During the pre-pandemic period, infants received all 10 intervention sessions (NICU or home) in-person regardless of the Phase. During the peak-pandemic period, intervention in the NICU was in-person and all home visits were conducted via telehealth. In addition to training interventionists in telehealth delivery, the study team created a secure website for use in 2 ways during the intervention. First, the videos used during Phase 1 were accessible on any web-enabled device, viewed together by the interventionist and parent over Zoom and available to view between sessions similar to that in the pre-pandemic period. The activity booklet was still provided in paper format in the NICU or mailed to those in the SPEEDI-Late group. Second, the website provided a demonstration of each activity and each stage with text and a narrative of what was being demonstrated during the video. While every attempt was made to schedule telehealth intervention visits at a convenient time for the parent, interventionists needed to be prepared to adapt in real time, while still meeting high study fidelity standards for adhering to the intervention key principles. During all telehealth intervention visits, the interventionist and parent determined the best delivery approach based on the real time internet connection speed, parent’s and infant’s needs, and stage of intervention. Ideally parents were able to demonstrate the activities they were working on with their infant over Zoom followed by a collaborative approach to trying new activities. Watching videos from the website together with the parent or referring the parent to a specific video helped them fully understand the concepts when the verbal description was not adequate. In the late-pandemic period, all sites were approved a return to all in-person intervention visits which were scheduled based on parent’s and staff’s comfort. Also, using parent preference for intervention delivery, a blend of delivery styles (all in-person, hybrid, and only telehealth) continued throughout the late-pandemic period for some infants.
Survey of Parents
The research team developed a survey to obtain parents’ perspectives on the telehealth and hybrid delivery styles based on modifications of the one used previously13. The purpose was to obtain from each group parent self-reported/perceived input about barriers and facilitators to their participation in research and to collect self-reported family characteristics in 2 pandemic periods, peak and late. The survey was electronically distributed to parents. 6teen parents, 5 in the peak-pandemic period and eleven in the late pandemic period, returned responses.
Analysis
Descriptive statistics were used to present a set of well-defined metrics including the frequency and percentages for the following parameters: i) study enrollment rate; ii) study retention rate; iii) assessment visit completion rate; iv) outcome measure completion rate; v) missed outcome measure rate; vi) intervention completion rate; vii) missed visits; and viii) intervention retention (Table 1).

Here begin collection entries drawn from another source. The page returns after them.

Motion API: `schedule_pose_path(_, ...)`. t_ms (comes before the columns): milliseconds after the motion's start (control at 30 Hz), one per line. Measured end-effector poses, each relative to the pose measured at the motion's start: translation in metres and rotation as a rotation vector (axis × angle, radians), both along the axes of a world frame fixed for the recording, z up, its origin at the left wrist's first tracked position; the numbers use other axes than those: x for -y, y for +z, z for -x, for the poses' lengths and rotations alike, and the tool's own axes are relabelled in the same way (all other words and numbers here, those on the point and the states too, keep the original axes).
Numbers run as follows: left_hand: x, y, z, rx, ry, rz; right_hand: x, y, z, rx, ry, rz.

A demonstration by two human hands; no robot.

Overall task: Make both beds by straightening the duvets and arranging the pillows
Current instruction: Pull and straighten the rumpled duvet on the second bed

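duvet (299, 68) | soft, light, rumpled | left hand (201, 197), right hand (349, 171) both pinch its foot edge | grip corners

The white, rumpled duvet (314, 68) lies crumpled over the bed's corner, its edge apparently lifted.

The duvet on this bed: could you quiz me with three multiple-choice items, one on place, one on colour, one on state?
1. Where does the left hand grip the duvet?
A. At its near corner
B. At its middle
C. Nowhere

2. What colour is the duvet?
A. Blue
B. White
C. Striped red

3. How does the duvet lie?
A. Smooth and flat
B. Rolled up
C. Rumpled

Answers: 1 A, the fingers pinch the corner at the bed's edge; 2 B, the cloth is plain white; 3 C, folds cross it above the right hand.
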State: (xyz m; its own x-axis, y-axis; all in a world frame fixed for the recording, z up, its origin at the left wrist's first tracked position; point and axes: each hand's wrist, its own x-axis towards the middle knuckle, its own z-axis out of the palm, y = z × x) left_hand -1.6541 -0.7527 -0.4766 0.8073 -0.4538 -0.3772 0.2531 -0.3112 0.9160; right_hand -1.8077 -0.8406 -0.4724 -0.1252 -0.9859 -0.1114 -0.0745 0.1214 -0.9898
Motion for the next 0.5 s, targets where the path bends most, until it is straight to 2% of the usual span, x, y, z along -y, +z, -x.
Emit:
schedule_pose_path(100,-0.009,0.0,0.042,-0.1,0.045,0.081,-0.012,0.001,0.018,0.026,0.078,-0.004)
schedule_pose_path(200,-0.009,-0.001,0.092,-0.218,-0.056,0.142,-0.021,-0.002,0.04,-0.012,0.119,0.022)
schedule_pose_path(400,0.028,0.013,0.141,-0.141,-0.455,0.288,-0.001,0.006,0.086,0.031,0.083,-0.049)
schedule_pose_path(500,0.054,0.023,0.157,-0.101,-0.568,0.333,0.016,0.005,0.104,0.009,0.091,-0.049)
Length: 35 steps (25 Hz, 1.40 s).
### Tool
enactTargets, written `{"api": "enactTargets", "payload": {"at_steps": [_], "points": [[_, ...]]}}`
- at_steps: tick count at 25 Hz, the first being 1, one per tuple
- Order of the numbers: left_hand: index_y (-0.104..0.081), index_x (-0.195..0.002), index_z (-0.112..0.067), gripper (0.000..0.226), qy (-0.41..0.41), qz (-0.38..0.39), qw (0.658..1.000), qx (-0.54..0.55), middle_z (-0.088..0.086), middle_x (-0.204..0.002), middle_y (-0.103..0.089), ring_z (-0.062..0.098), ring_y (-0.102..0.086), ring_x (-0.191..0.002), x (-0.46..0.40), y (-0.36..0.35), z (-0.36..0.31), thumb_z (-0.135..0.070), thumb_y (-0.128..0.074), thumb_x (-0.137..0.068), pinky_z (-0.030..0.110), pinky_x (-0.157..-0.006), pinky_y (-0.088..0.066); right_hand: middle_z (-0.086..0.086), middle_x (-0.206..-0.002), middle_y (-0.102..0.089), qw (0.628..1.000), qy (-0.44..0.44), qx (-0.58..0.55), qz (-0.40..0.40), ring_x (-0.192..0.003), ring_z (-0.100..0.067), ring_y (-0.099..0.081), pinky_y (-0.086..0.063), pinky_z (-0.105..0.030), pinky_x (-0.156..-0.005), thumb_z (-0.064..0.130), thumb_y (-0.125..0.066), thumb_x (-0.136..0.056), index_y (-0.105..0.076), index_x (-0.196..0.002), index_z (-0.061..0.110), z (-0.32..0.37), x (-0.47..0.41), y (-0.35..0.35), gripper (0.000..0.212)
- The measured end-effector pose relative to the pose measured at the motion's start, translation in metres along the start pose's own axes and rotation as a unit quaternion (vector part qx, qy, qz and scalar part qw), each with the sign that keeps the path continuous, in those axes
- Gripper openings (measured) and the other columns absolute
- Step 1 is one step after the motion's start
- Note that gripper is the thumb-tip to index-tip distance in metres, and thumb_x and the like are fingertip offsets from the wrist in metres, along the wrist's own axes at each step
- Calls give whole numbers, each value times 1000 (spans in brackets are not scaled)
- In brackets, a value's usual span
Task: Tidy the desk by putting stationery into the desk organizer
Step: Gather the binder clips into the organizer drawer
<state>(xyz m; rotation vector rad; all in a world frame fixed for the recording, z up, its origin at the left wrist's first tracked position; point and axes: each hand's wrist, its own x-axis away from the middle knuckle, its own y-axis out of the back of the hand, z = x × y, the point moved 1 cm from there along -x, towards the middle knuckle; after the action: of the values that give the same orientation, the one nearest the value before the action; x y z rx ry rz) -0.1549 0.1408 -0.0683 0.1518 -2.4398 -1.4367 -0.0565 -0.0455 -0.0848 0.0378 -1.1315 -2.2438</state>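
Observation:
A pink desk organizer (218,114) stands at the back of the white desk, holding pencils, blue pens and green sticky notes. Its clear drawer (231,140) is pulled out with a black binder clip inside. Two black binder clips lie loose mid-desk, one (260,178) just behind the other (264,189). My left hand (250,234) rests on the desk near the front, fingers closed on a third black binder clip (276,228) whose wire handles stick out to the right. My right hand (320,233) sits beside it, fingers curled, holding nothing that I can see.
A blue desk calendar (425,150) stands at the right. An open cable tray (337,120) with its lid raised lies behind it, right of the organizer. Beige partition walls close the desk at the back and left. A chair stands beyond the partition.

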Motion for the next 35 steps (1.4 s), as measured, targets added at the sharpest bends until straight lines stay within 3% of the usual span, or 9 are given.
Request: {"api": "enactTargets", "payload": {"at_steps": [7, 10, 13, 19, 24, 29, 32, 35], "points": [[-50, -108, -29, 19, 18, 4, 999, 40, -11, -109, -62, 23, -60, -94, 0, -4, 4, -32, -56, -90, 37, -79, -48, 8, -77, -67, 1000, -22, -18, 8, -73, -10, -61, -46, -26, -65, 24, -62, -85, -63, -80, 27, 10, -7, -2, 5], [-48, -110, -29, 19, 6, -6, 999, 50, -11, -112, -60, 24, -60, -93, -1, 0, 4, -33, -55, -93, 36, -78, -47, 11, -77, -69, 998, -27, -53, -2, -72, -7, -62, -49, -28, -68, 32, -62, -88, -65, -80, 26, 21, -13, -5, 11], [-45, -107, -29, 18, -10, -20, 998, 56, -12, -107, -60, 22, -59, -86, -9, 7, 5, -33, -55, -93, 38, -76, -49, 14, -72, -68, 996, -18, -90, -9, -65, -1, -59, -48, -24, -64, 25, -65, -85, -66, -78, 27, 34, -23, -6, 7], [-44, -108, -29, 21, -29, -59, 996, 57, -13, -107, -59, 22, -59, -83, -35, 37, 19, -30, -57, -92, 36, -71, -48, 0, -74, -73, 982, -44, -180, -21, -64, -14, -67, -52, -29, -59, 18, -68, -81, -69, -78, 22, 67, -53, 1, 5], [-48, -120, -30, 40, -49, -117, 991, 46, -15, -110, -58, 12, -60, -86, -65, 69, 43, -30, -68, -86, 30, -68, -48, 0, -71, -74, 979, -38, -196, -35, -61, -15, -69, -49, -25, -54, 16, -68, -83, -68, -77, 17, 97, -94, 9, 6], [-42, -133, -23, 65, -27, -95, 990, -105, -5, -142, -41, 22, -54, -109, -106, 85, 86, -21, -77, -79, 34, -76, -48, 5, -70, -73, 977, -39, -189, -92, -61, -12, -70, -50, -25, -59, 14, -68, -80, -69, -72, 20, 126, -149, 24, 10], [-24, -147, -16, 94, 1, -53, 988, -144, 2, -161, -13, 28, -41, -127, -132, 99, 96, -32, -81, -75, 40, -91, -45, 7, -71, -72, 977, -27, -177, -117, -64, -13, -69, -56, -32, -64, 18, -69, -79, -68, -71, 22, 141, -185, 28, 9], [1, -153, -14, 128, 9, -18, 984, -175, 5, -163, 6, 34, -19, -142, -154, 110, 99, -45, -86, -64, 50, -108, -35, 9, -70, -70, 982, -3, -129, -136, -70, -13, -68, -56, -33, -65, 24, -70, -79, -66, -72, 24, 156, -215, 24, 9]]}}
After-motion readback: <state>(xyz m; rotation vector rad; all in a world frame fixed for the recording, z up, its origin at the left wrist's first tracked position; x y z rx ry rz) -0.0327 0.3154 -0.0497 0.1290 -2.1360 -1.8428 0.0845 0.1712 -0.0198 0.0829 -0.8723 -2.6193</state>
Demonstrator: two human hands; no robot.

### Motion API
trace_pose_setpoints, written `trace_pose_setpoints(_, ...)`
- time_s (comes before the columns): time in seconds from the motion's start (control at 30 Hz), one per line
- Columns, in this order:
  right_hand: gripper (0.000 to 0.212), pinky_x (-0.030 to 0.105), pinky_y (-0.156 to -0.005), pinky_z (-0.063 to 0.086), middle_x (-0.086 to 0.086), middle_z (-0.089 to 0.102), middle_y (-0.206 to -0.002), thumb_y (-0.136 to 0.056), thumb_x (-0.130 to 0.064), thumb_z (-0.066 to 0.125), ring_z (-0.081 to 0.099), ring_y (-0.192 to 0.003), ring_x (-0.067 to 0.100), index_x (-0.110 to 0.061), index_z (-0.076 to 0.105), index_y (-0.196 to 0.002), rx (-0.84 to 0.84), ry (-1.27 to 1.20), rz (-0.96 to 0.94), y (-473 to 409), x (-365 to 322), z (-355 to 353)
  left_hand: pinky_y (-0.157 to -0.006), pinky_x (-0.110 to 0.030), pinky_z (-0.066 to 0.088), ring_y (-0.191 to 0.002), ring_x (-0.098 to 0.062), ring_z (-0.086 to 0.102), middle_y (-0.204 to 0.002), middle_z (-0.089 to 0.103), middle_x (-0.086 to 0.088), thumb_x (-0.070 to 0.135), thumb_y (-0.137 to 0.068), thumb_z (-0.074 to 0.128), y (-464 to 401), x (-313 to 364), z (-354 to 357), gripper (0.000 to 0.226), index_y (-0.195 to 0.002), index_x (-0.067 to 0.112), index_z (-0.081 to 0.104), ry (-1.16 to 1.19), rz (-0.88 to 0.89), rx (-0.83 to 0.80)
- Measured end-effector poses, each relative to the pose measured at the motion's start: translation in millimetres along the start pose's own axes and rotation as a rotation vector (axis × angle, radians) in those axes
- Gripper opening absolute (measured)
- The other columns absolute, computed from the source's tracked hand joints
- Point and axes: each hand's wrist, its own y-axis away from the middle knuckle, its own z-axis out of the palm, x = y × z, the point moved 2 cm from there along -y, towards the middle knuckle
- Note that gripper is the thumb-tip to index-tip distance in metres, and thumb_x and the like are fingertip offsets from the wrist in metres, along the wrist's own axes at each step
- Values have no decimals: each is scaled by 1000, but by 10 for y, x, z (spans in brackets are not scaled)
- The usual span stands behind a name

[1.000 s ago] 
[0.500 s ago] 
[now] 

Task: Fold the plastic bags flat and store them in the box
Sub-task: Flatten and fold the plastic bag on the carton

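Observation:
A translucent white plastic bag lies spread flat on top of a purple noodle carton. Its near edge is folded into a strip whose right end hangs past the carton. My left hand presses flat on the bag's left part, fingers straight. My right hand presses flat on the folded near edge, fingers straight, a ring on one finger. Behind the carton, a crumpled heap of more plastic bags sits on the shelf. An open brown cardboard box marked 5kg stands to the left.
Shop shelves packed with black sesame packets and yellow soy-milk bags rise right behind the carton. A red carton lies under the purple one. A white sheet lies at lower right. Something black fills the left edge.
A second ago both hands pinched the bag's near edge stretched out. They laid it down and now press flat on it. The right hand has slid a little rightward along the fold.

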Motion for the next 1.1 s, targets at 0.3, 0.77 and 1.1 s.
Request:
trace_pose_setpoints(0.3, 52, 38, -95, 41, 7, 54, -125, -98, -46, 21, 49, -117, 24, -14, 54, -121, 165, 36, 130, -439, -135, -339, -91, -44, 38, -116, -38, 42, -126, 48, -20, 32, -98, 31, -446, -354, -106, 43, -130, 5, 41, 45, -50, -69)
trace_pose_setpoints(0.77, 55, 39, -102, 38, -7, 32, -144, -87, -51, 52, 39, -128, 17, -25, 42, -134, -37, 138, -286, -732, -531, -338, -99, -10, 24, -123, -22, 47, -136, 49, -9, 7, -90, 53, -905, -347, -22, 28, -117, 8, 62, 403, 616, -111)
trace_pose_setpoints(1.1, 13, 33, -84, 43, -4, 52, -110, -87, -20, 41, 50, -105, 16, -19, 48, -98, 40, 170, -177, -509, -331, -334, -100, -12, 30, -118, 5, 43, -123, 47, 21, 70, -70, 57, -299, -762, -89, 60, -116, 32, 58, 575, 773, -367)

For both assessment and intervention, data are reported for the entire sample. However, the data are presented by pandemic period (Supplemental Digital Content 1), outcome measure (Supplemental Digital Content 2), and intervention group (Supplemental Digital Content 3).
RESULTS
The enrolled sample at the time of this analysis included 63 infants whose gestational age, birth weight, and length of stay in the NICU were all nearly equal across pandemic periods (Table 1). Data were collected at time of enrollment or NICU discharge (Table 2).
As a trend, the study enrollment rate was highest in the pre-pandemic period (48%), decreased in the peak-pandemic period (26%) and in the late-pandemic period started to increase (39%) towards pre-pandemic rates (Figure 1). A larger number of participants withdrew or were lost to follow up in the peak-pandemic period (10) than in the other 2 pandemic periods (Table 1, Figure 1).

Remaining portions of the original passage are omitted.